E. Significant Exposure
Definition: Significant
Exposure means a specific eye, mouth, other mucous membrane, non-intact
skin, or parenteral contact with blood or other potentially infectious
materials that resulted from the performance as an EMS provider.
1. Classifications
of EMS Providers
a. EMS Students
b. Provisional EMT-I
c. Provisional EMT-P
d. Licensed EMT-B, EMT-I, EMT-P
e. Other ambulance service personnel
2. Procedure for
Exposure Incident
a. Any EMS Students
or EMS Systems member with significant exposure in the clinical setting
(i.e. Emergency Department, ALS Unit,…) must report the incident
to their educational supervisor/EMS System Coordinator.

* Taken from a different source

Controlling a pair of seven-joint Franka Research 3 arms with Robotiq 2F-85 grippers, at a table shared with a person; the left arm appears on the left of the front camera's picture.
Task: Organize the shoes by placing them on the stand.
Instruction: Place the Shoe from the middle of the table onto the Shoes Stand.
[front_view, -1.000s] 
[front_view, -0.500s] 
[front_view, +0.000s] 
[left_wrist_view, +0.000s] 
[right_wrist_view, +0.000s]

b. Any EMT or other ambulance service/rescue personnel with significant
exposure shall report the incident immediately to their agency supervisor,
Director, Chief or Command Officer. The Individual must comply with
the guidelines of their agency's "Exposure Control Program".
c. Complete a detailed incident report including, but not limited
to the following:
1. documentation
of the route(s) of exposure, and the circumstance under which the
exposure incident occurred;
2. identification and documentation of the source individual.
d. Seek treatment
at the emergency department of the hospital clinical site or where
the source individual was transported, if transported to an emergency
department.
e. If the patient was not transported to an emergency department,
treatment should be sought at a local emergency department. NOTE:
An EMS employer may require an individual to seek medical attention
at a medical facility contracted with the EMS Agency to provide such
services that is not an emergency department.
f. Complete follow-up care as directed.